Bring together copies of the lines in the data below that contain the word "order".
<<<<
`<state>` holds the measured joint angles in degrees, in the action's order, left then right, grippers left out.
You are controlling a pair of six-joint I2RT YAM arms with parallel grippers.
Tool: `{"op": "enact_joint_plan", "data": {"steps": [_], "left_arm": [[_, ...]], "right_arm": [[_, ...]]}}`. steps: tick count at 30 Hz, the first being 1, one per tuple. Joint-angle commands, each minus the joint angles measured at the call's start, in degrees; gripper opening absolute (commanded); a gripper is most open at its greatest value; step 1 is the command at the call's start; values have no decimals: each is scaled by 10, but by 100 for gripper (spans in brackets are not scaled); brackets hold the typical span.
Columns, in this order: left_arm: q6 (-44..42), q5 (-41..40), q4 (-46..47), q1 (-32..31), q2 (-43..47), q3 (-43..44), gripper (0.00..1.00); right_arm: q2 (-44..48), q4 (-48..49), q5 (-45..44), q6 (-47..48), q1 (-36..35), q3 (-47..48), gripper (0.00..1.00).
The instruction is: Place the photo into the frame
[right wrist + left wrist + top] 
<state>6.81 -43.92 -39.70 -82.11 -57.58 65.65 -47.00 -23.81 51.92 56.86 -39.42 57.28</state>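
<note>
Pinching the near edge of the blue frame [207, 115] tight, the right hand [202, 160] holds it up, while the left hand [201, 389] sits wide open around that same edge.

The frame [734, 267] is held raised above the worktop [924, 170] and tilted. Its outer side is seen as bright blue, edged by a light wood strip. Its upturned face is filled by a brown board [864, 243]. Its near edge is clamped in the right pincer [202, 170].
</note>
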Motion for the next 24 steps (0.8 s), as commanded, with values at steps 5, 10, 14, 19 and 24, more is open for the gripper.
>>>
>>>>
## Exercise response
`<state>` holds the measured joint angles in degrees, in the action's order, left then right, grippers left out.
Columns, in this order: left_arm: q6 (-44..42), q5 (-41..40), q4 (-46..47), q1 (-32..31), q2 (-43..47), q3 (-43..44), gripper (0.00..1.00); right_arm: q2 (-44..48), q4 (-48..49), q5 (-45..44), q6 (-47..48), q1 (-36..35), q3 (-47..48), gripper (0.00..1.00).

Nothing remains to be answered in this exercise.